Чаще она появлялась незаметно, почти неощутимо: являя в зеркале еще один серебристый, вместо золотого, волос или же даря еще одну лучистую морщину, извилистой и тонкой линией застывшую рядом с уголком глаз. Чаще она скрывалась под яркостью рыжих волос, под изящными и правильными чертами, под бледностью кожи. Чаще она не успевала — не успевала за чередой проходящих лет: не успевала жадно пожирать медь волос, не успевала пятнать упругую кожу сетью глубоких борозд, не успевала красть пластичность, и заменять ее на постыдную слабость.
У Хакса остались по-прежнему острыми грани его скул. Все та же форма лица, тот же ясный взгляд, та же уставная прическа. Лишь темные впадины под глазами, появившиеся много лет назад от хронической усталости и бессонных ночей, стали глубже, едва заметно дополнились у самых глаз сетью мелких морщин.
Хакс даже не потерял стройности — той худобы, что была с ним с самой юности. Он был похож на элегантную статуэтку, и искусный крой темно-зеленого халата лишь подчеркивал это, пусть и скрывая за собою мягкость тела.

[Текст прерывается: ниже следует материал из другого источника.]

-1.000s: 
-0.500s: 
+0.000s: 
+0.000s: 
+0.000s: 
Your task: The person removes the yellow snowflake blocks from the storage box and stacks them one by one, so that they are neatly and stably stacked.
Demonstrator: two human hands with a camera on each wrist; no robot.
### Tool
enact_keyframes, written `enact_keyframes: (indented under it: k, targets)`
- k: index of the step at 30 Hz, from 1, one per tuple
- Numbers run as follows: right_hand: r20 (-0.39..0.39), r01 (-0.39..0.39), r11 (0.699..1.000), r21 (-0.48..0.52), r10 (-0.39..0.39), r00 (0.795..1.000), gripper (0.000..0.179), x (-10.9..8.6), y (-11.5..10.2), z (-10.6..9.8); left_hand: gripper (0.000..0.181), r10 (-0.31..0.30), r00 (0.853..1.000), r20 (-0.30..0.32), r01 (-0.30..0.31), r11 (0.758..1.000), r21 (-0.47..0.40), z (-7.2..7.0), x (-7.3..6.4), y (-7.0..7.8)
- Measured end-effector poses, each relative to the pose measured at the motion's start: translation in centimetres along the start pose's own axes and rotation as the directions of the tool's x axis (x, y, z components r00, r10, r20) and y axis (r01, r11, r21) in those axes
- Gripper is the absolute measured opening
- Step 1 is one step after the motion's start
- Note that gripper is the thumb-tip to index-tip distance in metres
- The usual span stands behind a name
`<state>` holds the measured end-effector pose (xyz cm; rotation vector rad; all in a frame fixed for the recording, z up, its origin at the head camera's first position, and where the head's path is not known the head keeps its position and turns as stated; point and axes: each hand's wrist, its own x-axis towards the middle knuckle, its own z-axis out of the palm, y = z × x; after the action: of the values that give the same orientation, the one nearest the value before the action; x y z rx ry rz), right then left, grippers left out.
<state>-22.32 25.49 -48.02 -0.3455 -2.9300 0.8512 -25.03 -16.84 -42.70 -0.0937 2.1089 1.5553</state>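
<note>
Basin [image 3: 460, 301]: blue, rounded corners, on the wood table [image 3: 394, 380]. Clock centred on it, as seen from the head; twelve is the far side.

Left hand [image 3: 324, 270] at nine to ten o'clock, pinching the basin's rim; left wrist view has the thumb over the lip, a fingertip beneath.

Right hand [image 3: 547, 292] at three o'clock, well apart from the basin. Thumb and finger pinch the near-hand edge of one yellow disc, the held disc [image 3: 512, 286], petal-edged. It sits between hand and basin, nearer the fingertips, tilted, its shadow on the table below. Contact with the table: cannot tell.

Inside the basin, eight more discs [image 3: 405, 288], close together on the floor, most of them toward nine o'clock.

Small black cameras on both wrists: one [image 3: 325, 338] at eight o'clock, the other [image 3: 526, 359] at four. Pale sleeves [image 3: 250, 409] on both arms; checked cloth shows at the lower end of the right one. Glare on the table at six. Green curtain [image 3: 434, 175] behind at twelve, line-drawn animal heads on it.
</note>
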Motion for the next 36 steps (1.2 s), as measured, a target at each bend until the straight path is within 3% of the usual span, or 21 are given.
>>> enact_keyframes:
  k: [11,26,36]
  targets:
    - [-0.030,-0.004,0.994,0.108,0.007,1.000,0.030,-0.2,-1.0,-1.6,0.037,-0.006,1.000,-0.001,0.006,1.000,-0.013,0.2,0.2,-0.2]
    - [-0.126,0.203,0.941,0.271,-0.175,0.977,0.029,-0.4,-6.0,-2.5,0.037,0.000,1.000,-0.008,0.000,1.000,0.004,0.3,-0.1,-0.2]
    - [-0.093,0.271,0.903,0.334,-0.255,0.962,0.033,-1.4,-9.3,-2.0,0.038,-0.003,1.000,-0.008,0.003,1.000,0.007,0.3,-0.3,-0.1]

Подобно Корусанту, что обнаженно и открыто лежал перед их взглядом, он оставался красив — как вызывающие шпили его сверкающих небоскребов и высокомерный силуэт дорогих пентхаусов, облаченных в напоминающую сияние драгоценных камней коруса облачную дымку. Старость же напоминала бедные, ушедшие на сотни этажей вниз и давно забытые солнцем трущобы, каньоном раскинутые под великолепием верхних уровней — они, затменные богатством, были не видны глазу, и не выделялись до того мгновения, пока не решишь сам вглядеться в это царство тьмы и запустения. Так старели и теряли былое величие густонаселенные мегаполисы: осыпаясь и покрываясь трещинами у самых низов, они до последних мгновений могли не терять своего великолепия.

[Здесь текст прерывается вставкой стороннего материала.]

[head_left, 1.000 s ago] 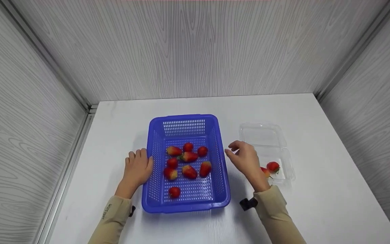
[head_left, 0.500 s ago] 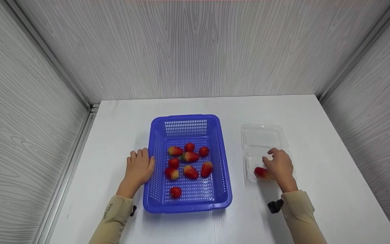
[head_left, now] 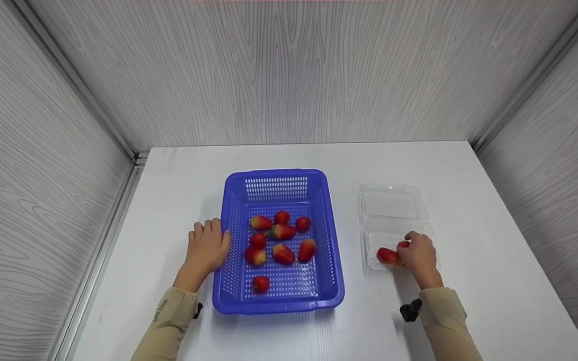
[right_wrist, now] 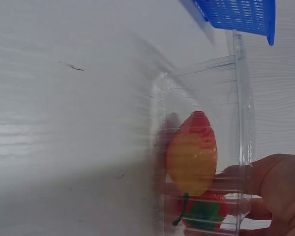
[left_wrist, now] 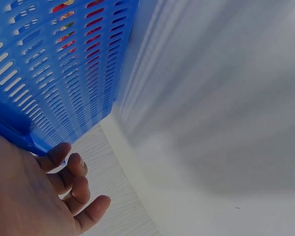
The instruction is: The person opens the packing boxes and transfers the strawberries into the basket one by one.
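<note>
My left hand (head_left: 206, 248) holds the left rim of a blue perforated basket (head_left: 339, 281), thumb at the rim. In the left wrist view its fingers are loosely bent outside the basket's slotted wall (left_wrist: 73, 73), with the thumb hidden. Several red and yellow strawberries (head_left: 283, 254) lie in the basket. My right hand (head_left: 420, 255) reaches into a clear hinged plastic box (head_left: 372, 238) and pinches a red strawberry (right_wrist: 206, 212) with a green cap, partly hidden by the fingers. Beside it in the box lies a longer red-yellow strawberry (right_wrist: 192, 155).
The clear lid (head_left: 392, 203) is folded back behind the box, flat on the white table (head_left: 289, 338). Pale wood-grain panels (head_left: 289, 75) stand at the back and both sides. A strip of table separates the basket from the box.
My right hand has moved from beside the basket's right rim over to the box, then lowered its fingers onto a strawberry inside. The left hand stays at the basket rim.
</note>
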Tool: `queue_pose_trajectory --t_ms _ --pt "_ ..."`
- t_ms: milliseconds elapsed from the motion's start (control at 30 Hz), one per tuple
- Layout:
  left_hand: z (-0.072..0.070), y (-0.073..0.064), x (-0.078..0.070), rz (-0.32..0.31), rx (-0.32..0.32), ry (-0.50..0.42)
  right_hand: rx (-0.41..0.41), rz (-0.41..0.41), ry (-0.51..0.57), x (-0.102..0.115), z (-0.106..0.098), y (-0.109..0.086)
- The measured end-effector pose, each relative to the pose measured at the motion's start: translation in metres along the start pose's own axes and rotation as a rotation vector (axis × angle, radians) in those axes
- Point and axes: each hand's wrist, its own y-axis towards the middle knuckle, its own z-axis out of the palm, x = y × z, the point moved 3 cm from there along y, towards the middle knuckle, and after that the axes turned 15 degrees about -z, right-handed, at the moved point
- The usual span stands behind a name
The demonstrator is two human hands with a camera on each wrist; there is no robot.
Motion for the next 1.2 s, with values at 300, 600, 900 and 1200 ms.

Именно так и виделось Рену старение Хакса — затаенное, спрятанное за роскошью невозмутимого фасада и под куполом яркой, все еще яркой внешности.

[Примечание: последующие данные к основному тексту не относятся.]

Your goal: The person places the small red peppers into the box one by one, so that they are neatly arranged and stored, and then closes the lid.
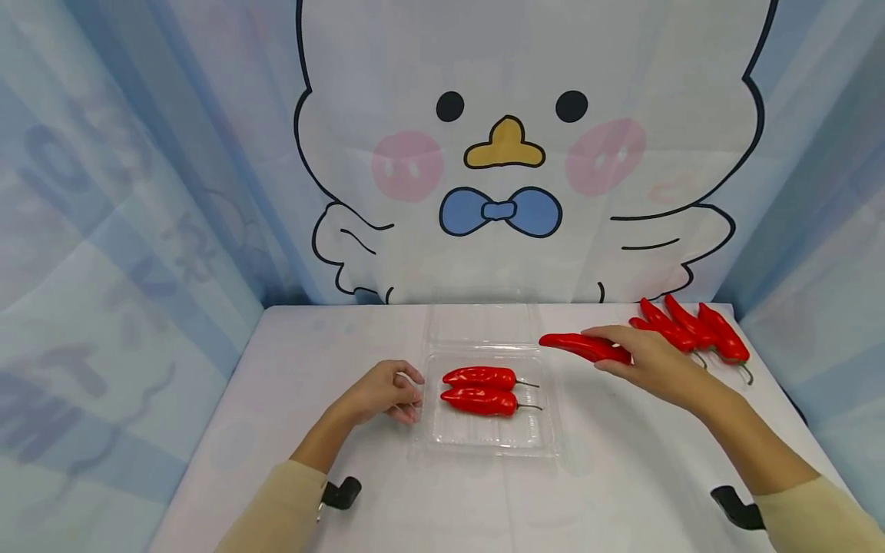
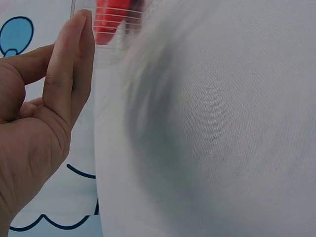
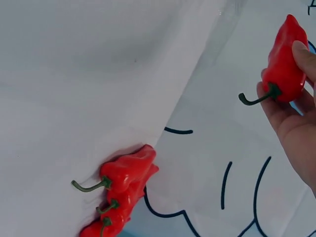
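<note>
Two red chili peppers lie side by side in a clear plastic box, stems pointing right. My right hand grips another red pepper above the table, just right of the box. In the right wrist view that held pepper shows its green stem, between thumb and fingers. My left hand hovers at the box's left side with fingers loosely bent and nothing in them. The left wrist view shows the left hand near the box's ribbed wall; I cannot tell whether it touches.
Several more red peppers lie in a heap at the table's back right corner. The box's clear lid lies folded back behind it. A printed curtain stands along the back edge of the white table.
</note>
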Action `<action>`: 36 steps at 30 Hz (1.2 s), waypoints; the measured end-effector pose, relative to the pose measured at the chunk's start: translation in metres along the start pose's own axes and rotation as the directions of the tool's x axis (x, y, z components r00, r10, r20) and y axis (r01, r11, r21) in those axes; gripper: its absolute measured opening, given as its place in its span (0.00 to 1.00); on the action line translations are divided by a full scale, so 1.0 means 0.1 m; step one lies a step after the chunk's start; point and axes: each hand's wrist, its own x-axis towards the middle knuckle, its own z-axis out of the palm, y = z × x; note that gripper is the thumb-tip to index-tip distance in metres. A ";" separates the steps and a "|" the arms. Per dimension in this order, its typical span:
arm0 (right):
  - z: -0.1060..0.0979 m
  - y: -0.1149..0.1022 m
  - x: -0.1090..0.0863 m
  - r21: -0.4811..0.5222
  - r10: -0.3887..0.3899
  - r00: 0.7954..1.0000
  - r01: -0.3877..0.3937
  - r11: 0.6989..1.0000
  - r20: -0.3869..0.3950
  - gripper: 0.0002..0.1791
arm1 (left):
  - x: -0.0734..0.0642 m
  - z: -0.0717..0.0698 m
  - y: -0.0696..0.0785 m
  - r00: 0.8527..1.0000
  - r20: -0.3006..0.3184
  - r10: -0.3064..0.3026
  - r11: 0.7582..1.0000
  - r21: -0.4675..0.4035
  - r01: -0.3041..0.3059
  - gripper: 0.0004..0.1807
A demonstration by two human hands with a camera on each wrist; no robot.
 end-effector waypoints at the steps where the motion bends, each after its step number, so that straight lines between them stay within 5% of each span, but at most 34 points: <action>1: 0.00 -0.02 0.01 0.003 0.002 1.000 -0.002 1.000 0.012 0.38 | 0.00 0.00 0.00 1.000 0.000 -0.002 1.000 0.001 0.002 0.16; 16: 0.10 -0.32 0.23 0.043 -0.071 0.993 0.067 0.997 0.096 0.34 | 0.00 0.00 0.01 1.000 -0.010 -0.019 1.000 0.022 0.020 0.16; 36: 0.43 -0.64 0.46 0.125 -0.209 0.950 0.184 0.975 0.233 0.27 | 0.01 0.00 0.00 1.000 0.001 -0.023 1.000 0.020 0.023 0.16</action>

Иногда ему казалось, что Хакс изменился лишь внешне. Он же — наоборот, лишь внутри.
Его размышления вдруг прервало прикосновение: Хакс запустил ладонь в его волосы, и нежно сжал, слегка оттянув его голову назад. Медленно накрутил на указательный палец одну из слегка завивавшихся у его плеч прядей. Так, как всегда любил делать, сонный и разомлевший от истомы.
— Все такие же черные, — проронил Хакс. — Ты и не думаешь стареть.
«Да, ты ничуть не изменился, Рен», — вновь всплыло в его голове. Кайло усмехнулся. Хакс замечал перемены лишь в себе. Или же не замечал, не хотел замечать в полумраке вечера перемены в других.
— И даже здесь без изменений, — пробормотал он, медленно огладив взглядом, и только потом — подушечкой пальца — кожу его лица.
Кайло наблюдал за этим словно со стороны: вот Хакс скользит по ровной линии его челюсти, переходит на кожу щек, легко задевает краем ногтя бровь и проводит вдоль нижнего века, почти у самого глаза широкую, невидимую полосу. Нежная и незатейливая ласка, такая же легкая, как ветер.
— У меня шрамы.
— У меня — морщины, — проворчал Хакс.
— Вскоре у меня будет и то, и другое. Ты по-прежнему будешь в выигрыше.
Хакс слабо, но так знакомо рассмеялся после его слов. Его заострившиеся с годами лицо в такие моменты светлело — даже от тени, лишь намека мимолетной улыбки.
— Мне начинает казаться, что мы соревнуемся, кто быстрее состарится.
— Ты это начал — не я, — ответил Рен.
— Все дело в том, что ты все такой же мальчишка, каким был прежде. Я был прав, называя тебя так.
Кайло не смог скрыть кривоватой улыбки. Этот задор, азарт в голосе Хакса он не слышал уже много дней — и уже готов был пожертвовать всем, чтобы услышать это еще раз. Готов был вспоминать в разговорах эту тему, поддразнивая, еще не раз. Он поднес ко рту их сцепленные руки, запальчиво целуя в прохладе ночи его бледную ладонь. Хакс в это время наблюдал за ним так же завороженно, как и девять лет назад.
Тогда их судьбы еще не были связаны, но уже отчаянно стремились пересечься. Чтобы сейчас — в этот самый момент — быть единой, неразрывной. Одной на двоих. Теперь впереди у них были годы — череда предстоящих изменений, которые им было суждено увидеть вместе. И однажды Рен заметит, как седина коснется и его волос.
— Да, ты был прав, — тихо подтвердил Кайло его полузабытую, уже унесенную ветром фразу.
Сейчас, забыв о горящем ночными огнями Корусанте, он безмятежно смотрел, как переливаются в волосах Хакса золото и серебро.